Task to carry out: Copy, word for word, each line of the data below from the first through the line containing "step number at", and stop there.

Collected data:
▼
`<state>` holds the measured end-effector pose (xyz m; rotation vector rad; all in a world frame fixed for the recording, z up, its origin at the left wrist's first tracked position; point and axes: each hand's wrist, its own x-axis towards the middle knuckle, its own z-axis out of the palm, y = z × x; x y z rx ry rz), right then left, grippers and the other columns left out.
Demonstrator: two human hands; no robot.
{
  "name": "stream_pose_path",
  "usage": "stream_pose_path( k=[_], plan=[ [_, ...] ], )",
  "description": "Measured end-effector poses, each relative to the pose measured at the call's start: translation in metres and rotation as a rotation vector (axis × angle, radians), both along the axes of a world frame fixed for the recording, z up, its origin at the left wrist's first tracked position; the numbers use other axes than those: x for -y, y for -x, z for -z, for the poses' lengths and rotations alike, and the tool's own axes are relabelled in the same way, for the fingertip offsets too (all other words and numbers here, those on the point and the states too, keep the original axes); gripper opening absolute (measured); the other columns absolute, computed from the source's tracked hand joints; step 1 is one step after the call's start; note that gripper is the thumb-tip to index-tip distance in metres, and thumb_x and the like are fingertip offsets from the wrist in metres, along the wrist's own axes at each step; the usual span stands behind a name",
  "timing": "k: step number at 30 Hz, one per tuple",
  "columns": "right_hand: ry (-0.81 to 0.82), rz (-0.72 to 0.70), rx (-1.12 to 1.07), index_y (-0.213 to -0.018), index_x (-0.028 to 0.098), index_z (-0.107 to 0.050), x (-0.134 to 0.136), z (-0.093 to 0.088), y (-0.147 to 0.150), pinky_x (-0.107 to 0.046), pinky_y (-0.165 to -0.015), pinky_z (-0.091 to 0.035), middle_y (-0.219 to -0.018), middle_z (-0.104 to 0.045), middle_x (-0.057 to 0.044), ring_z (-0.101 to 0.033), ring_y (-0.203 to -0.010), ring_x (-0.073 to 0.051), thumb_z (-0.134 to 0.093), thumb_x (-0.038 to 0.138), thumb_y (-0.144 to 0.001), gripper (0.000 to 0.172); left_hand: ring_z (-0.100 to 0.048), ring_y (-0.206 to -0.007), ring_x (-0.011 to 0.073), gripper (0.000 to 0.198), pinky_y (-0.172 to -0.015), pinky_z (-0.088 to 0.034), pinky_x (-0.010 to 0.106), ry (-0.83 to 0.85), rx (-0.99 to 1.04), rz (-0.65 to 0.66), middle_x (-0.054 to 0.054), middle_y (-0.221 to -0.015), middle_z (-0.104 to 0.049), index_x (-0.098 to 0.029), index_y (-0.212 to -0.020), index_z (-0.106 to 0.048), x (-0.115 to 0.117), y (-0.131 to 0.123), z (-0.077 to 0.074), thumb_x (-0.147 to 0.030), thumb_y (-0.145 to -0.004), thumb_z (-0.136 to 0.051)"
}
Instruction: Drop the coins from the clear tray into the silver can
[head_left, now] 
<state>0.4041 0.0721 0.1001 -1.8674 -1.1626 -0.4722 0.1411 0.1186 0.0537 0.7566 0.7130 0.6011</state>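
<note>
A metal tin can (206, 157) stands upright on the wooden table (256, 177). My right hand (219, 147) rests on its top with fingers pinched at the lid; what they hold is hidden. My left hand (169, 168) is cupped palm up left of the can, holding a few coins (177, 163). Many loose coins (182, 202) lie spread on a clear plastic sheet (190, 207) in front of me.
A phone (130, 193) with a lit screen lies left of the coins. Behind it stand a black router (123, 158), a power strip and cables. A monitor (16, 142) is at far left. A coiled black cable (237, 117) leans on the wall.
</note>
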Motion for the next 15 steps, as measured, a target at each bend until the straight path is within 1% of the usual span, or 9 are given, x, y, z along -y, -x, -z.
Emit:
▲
Answer space:
`<state>` holds the measured end-effector pose (xyz m; rotation vector rad; all in a world frame fixed for the recording, z up, its origin at the left wrist's first tracked position; point and axes: each hand's wrist, its own x-axis towards the middle knuckle, its own z-axis out of the palm, y = z × x; x y z rx ry rz), right then left, grippers and the other columns left out.
Demonstrator: two human hands; no robot.
{
  "name": "stream_pose_path",
  "usage": "stream_pose_path( k=[_], plan=[ [_, ...] ], )",
  "description": "Measured end-effector poses, each relative to the pose measured at the call's start: translation in metres and rotation as a rotation vector (axis × angle, radians), both along the axes of a world frame fixed for the recording, z up, its origin at the left wrist's first tracked position; the numbers use other axes than those: x for -y, y for -x, z for -z, for the poses' lengths and rotations alike, and the tool's own axes are relabelled in the same way, for the fingertip offsets too (all other words and numbers here, those on the point and the states too, keep the original axes); gripper opening absolute (measured); the other columns absolute, computed from the source's tracked hand joints; step 1 is one step after the call's start; note that gripper is the thumb-tip to index-tip distance in metres, and thumb_x and the like are fingertip offsets from the wrist in metres, along the wrist's own axes at each step; the usual span stands behind a name",
  "timing": "k: step number at 30 Hz, one per tuple",

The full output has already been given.